Parsodus/README.md

Parsodus
=======
A language agnostic parser generator

## Table Of Contents
* [Introduction](#introduction)
* [Requirements](#requirements)
* [Used dependencies](#used-dependencies)
* [Building](#building)
* [Getting started](#getting-started)
* [More examples](#more-examples)
* [Authors](#authors)
* [License](#license)

## Introduction
Parsodus is a language agnostic parser generator. Which means that it uses a description of a grammar in a kind of BNF notation, and outputs source files for a parser (which can be in any language for which a backend has been built, currently only c++), using a specified parsing algorithm (currently 4 kinds of LR parser have been implemented). This parser can then be augmented with rule handling to build an abstract structure representing the data, doing computations immediately, or anything else you can imagine.
It's principle is very similar to the well known tools such as [yacc](https://en.wikipedia.org/wiki/Yacc) or [bison](https://www.gnu.org/software/bison/), which the difference that Parsodus has a simpler input format, and does not depend on language specific actions to be specified in the configuration file. It uses a programming language independent description of the grammar, along with optional naming for the rules, in order to allow a bigger reusability across different programming languages of the same parser specification.

This project came into existence as an application exercise in a course on languages and turing machines for the University of Antwerp, and can be considered a continuation of Lexesis (a lexical analyser generator).

## Requirements
* git
* CMake 3.2.2+
* Boost variant header library (needed for mstch)
* Doxygen (optional, needed for building documentation)

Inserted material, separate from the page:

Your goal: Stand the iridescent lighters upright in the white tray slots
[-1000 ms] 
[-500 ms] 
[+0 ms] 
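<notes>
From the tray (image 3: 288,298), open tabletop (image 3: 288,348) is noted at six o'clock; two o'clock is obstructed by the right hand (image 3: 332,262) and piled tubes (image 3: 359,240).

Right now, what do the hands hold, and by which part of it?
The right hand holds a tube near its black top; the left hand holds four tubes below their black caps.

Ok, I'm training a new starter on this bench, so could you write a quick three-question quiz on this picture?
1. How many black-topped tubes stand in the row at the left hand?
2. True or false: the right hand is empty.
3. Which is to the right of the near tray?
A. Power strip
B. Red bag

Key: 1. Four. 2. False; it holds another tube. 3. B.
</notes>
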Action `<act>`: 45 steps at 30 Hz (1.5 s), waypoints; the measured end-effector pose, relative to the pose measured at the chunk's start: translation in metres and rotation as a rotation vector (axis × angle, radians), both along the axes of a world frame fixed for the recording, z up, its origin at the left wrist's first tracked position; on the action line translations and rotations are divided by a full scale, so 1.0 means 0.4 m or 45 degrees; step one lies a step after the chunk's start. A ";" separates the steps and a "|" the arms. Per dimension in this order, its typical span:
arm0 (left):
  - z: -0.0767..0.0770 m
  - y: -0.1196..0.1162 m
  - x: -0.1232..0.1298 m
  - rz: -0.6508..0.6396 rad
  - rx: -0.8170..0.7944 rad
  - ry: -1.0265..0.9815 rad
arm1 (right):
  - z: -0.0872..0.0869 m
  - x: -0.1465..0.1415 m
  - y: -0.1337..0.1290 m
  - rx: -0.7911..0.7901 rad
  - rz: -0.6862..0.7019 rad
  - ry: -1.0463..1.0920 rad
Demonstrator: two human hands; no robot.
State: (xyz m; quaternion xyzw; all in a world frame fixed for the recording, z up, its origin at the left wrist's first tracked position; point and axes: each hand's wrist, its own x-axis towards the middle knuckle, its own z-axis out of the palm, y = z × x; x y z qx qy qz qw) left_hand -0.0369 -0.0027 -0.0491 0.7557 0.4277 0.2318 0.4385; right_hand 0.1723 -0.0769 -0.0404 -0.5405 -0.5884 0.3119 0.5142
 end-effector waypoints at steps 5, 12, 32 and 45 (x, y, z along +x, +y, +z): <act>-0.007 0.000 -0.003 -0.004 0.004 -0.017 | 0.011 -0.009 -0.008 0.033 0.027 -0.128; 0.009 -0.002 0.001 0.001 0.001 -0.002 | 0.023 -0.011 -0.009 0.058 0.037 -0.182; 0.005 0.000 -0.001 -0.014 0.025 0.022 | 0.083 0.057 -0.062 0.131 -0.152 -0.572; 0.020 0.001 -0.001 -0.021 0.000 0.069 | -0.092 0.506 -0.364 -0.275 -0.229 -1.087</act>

For those still on *Ubuntu Trusty*, the default cmake version is still 2.8.12, so there is a ppa available with a more up-to-date version.

Run

    sudo apt-get update && sudo apt-get -y install software-properties-common; \
    sudo add-apt-repository -y ppa:george-edison55/cmake-3.x; \
    sudo apt-get update && sudo apt-get install -y cmake

to get this newer version

Boost variant can be installed on an ubuntu machine by running

    sudo apt-get update && sudo apt-get -y install libboost-dev

## Used dependencies
The following dependencies will be automatically downloaded with git while building

* [mstch](https://github.com/no1msd/mstch)
* [optparse](https://github.com/myint/optparse)
* [g3log](https://github.com/KjellKod/g3log)
* Lexesis

## Building
Get your terminal in the source tree and run the following commands:

    mkdir build
    cd build
    cmake ..
    make
    sudo make install

You can now simply run `Parsodus` with the arguments you like (see below and in the man pages for an overview).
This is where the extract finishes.